Par acte de commissaire de justice en date 15 janvier 2025, madame [R] [C] a fait signifier à la société ALLO PIZZA [Localité 3] un commandement de payer les loyers visant la clause résolutoire à hauteur de 3.213,90 euros au titre des loyers et charges demeurés impayés, comprenant le coût de l’acte.

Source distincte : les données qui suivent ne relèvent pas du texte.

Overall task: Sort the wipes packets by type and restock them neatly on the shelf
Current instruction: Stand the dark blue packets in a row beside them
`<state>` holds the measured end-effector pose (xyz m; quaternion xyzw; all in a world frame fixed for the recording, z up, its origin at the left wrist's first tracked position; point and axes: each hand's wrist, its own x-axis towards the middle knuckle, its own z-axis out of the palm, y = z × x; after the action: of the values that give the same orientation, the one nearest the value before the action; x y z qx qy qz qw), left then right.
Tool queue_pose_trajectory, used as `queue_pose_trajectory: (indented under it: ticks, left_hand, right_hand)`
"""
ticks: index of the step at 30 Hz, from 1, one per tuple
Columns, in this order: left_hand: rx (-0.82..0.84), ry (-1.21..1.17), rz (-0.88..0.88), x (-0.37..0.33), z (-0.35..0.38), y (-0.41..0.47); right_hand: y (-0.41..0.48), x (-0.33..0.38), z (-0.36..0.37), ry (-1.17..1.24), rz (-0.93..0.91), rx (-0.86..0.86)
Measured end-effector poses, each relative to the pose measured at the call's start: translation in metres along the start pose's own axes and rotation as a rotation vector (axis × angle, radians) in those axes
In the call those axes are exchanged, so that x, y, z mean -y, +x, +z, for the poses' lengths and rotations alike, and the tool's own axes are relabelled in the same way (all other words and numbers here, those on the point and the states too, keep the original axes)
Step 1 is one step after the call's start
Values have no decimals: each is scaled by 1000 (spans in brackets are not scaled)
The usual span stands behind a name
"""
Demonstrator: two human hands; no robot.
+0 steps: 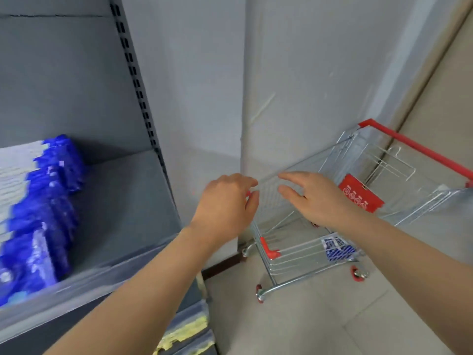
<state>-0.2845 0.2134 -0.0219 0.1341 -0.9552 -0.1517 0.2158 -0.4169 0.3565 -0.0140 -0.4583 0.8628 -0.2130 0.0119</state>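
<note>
Both hands hover over the cart (289,254) at 3 o'clock. The left hand (225,201) has loose, bent fingers and holds nothing. The right hand (317,198) has straight, spread fingers. One blue and white packet (337,248) lies low in the cart, at 4 o'clock. Blue packets (43,213) stand on the shelf (122,201) at 9 o'clock. Reach down low, pinch the packet flat, and stand it by its own kind

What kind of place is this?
Probably a shop, or a mock-up of one: a grey retail shelf with slotted uprights, stocked with blue wipes packets, and a small wire shopping cart with a red handle standing beside it.
</note>
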Motion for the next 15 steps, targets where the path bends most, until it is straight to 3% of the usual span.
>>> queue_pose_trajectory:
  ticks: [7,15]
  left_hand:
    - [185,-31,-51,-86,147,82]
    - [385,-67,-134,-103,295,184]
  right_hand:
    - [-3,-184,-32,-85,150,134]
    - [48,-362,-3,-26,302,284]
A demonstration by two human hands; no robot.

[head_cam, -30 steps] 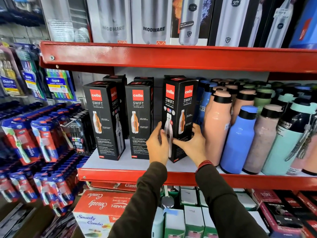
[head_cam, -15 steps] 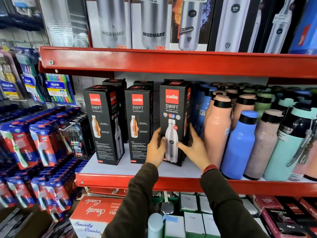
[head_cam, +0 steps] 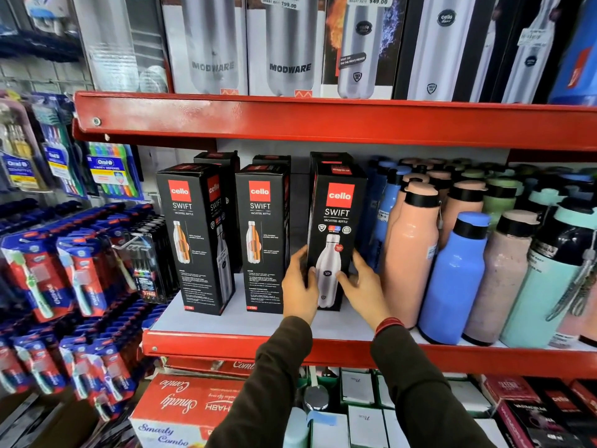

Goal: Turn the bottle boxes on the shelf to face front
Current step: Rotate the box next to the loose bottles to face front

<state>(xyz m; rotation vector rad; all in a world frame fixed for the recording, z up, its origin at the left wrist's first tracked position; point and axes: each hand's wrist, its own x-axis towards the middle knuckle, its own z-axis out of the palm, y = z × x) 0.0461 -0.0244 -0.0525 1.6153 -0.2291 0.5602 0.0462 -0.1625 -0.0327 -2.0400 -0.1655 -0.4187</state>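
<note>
Centre of frame: the right-hand bottle box point(head_cam: 336, 221) stands upright on the red shelf point(head_cam: 226, 345), its silver-bottle face to the camera. The left hand point(head_cam: 298, 286) and right hand point(head_cam: 363, 287) clasp its lower sides. Left of it stand the middle box point(head_cam: 261, 237) and left box point(head_cam: 193, 237); a peach bottle point(head_cam: 412, 253) stands just right.
</note>
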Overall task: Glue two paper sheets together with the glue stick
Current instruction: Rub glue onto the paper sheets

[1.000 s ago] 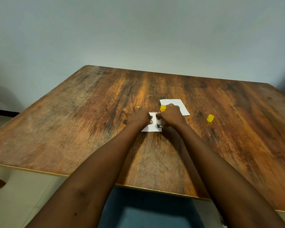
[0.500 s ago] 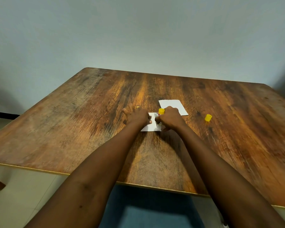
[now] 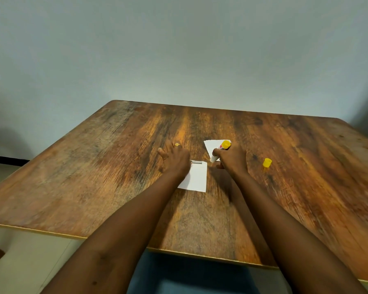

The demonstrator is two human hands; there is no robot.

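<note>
1. White glue stick with a yellow base point(image 3: 220, 150) is clamped in the right hand point(image 3: 232, 159), off the near white paper sheet point(image 3: 197, 176); exposed glue could smear the wooden desk point(image 3: 115, 166).
2. Left hand point(image 3: 175, 160) presses flat, fingers spread, on that sheet's left edge; lifting could shift it.
3. Far white sheet point(image 3: 211, 146) may misalign; the small yellow cap point(image 3: 267, 162) could roll.

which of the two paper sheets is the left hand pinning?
The near sheet, under the left hand. The far sheet lies untouched behind the glue stick in the right hand.
</note>
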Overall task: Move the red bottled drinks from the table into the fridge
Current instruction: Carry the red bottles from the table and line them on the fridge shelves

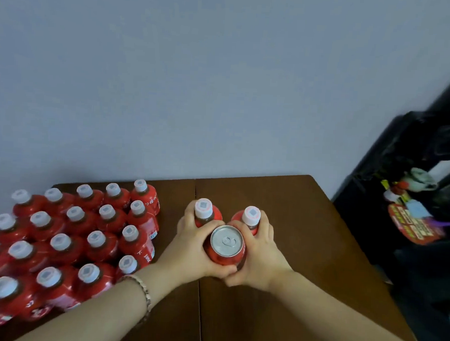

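Two red bottles with white caps and a red can stand bunched together mid-table. My left hand (189, 242) curls round the left bottle (204, 211) and presses the can (226, 244) from the left. My right hand (260, 247) curls round the right bottle (250, 216) and holds the can from the right. My thumbs meet under the can's near side. Several more red bottles (66, 240) stand packed in rows on the table's left part.
The brown table (294, 226) has a seam down its middle and ends at a grey wall. A black fridge (400, 179) stands to the right, with colourful stickers and items on its front.
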Available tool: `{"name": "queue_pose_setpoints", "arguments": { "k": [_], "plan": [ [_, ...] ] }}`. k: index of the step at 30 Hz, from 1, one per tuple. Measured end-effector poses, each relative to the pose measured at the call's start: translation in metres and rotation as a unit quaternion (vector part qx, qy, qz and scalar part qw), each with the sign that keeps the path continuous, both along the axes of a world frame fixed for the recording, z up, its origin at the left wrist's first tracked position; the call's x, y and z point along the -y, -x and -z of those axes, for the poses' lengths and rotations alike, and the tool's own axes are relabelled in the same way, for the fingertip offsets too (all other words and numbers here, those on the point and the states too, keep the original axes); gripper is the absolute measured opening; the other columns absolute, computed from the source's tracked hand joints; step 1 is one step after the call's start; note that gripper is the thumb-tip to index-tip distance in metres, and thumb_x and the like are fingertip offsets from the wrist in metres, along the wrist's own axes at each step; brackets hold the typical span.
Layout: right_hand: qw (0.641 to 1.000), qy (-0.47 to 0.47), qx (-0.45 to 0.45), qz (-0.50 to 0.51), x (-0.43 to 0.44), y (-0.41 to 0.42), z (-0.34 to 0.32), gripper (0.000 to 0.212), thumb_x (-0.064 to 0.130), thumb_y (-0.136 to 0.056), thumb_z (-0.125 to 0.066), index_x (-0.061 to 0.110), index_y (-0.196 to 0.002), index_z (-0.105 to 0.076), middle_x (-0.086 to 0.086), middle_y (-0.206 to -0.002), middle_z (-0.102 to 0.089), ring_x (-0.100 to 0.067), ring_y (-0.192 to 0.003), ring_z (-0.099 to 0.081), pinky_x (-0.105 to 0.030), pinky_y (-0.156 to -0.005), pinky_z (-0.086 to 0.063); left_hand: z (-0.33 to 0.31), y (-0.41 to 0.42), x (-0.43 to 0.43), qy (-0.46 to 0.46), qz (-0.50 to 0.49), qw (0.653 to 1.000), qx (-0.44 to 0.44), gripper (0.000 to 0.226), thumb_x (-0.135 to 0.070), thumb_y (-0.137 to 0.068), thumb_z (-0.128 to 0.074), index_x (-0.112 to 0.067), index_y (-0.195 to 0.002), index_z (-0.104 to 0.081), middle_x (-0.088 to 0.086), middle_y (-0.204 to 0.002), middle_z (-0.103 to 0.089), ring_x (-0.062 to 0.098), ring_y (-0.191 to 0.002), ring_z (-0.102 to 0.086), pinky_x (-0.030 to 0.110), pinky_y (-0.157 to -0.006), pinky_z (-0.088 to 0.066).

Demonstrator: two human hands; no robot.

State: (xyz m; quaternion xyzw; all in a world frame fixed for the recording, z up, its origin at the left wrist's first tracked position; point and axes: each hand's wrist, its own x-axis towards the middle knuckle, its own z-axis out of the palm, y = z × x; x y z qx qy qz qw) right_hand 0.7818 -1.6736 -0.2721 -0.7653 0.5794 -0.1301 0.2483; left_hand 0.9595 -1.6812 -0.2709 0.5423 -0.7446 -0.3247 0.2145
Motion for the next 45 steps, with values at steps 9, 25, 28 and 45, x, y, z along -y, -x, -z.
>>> {"name": "queue_pose_setpoints", "arguments": {
  "k": [9,25,28,45],
  "plan": [
    [0.978,0.120,-0.046,0.165,-0.136,0.028,-0.115,0.098,0.048,-0.053,-0.080,0.040,-0.135,-0.027,0.010,-0.138,-0.002,-0.023,-0.132,-0.013,-0.039,-0.108,-0.029,-0.113,0.042,-0.079,0.106,0.155,0.982,-0.020,0.073,-0.050,-0.048,-0.084,-0.045,-0.114,-0.052,-0.017,-0.141,-0.006,0.020,-0.134,-0.019,0.034,-0.108,-0.029],
    [0.835,0.126,-0.119,0.523,-0.536,0.157,-0.169,0.101,0.063,-0.057,-0.076,0.044,-0.136,-0.018,0.015,-0.140,0.000,-0.026,-0.136,-0.012,-0.047,-0.113,-0.025,-0.173,0.271,-0.377,0.115,0.543,0.829,-0.071,0.072,-0.053,-0.053,-0.083,-0.049,-0.114,-0.046,-0.021,-0.142,-0.004,0.022,-0.134,-0.025,0.044,-0.111,-0.033],
    [0.773,0.110,-0.131,0.611,-0.657,0.182,-0.169,0.103,0.061,-0.053,-0.078,0.041,-0.137,-0.022,0.003,-0.146,-0.005,-0.027,-0.135,-0.014,-0.046,-0.112,-0.027,-0.169,0.329,-0.490,0.116,0.627,0.766,-0.085,0.073,-0.056,-0.054,-0.082,-0.052,-0.113,-0.039,-0.021,-0.144,-0.003,0.021,-0.134,-0.025,0.043,-0.111,-0.032],
    [0.465,0.040,-0.209,0.859,-1.144,0.243,-0.188,0.101,0.055,-0.047,-0.083,0.038,-0.133,-0.032,0.001,-0.133,-0.012,-0.028,-0.122,-0.024,-0.039,-0.108,-0.031,-0.176,0.523,-1.007,0.027,0.866,0.466,-0.181,0.056,-0.061,-0.038,-0.074,-0.063,-0.085,-0.045,-0.021,-0.120,-0.015,0.017,-0.116,-0.038,0.031,-0.104,-0.037]
  ]
}}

Suivant acte de commissaire de justice en date du 9 octobre 2025, madame [R] [C] a fait assigner la société ALLO PIZZA [Localité 3] devant le juge des référés du tribunal judiciaire d’Orléans afin d’obtenir, au visa des articles L145-41 du code de commerce et 834, 835 du code de procédure civile, de :
CONSTATER l’acquisition de la clause résolutoire,CONSTATER la résiliation du bail commercial à compter du 16 février 2025,
ORDONNER l’expulsion de la société ALLO PIZZA [Localité 3] et de tous occupants de son chef, avec le concours de la Force publique si besoin,CONDAMNER la société ALLO PIZZA [Localité 3] au paiement d’une provision d’un montant de 2.420 euros, au titre des loyers échus au 15 février 2025 et de la taxe foncière due pour les années 2023 et 2024, FIXER l’indemnité d’occupation mensuelle à 659,05 euros jusqu’à libération effective des lieux,CONDAMNER par provision la société ALLO PIZZA [Localité 3], à payer à madame [R] [C] la somme de 4.150,80 euros TTC au titre de l’indemnité d’occupation et de la taxe foncière 2025, décompte arrêté au 30 septembre 2025,CONDAMNER par provision la société ALLO PIZZA [Localité 3], à payer à madame [R] [C] la somme de 1.100 euros à titre d’indemnité de résiliation, payable par imputation sur le dépôt de garantie, CONDAMNER la société ALLO PIZZA [Localité 3] au paiement d’une somme de 2.500 euros sur le fondement de l’article 700 du code de procédure civile, CONDAMNER la société ALLO PIZZA [Localité 3] aux entiers dépens y compris les frais du commandement de payer pour un montant de 153,53 euros.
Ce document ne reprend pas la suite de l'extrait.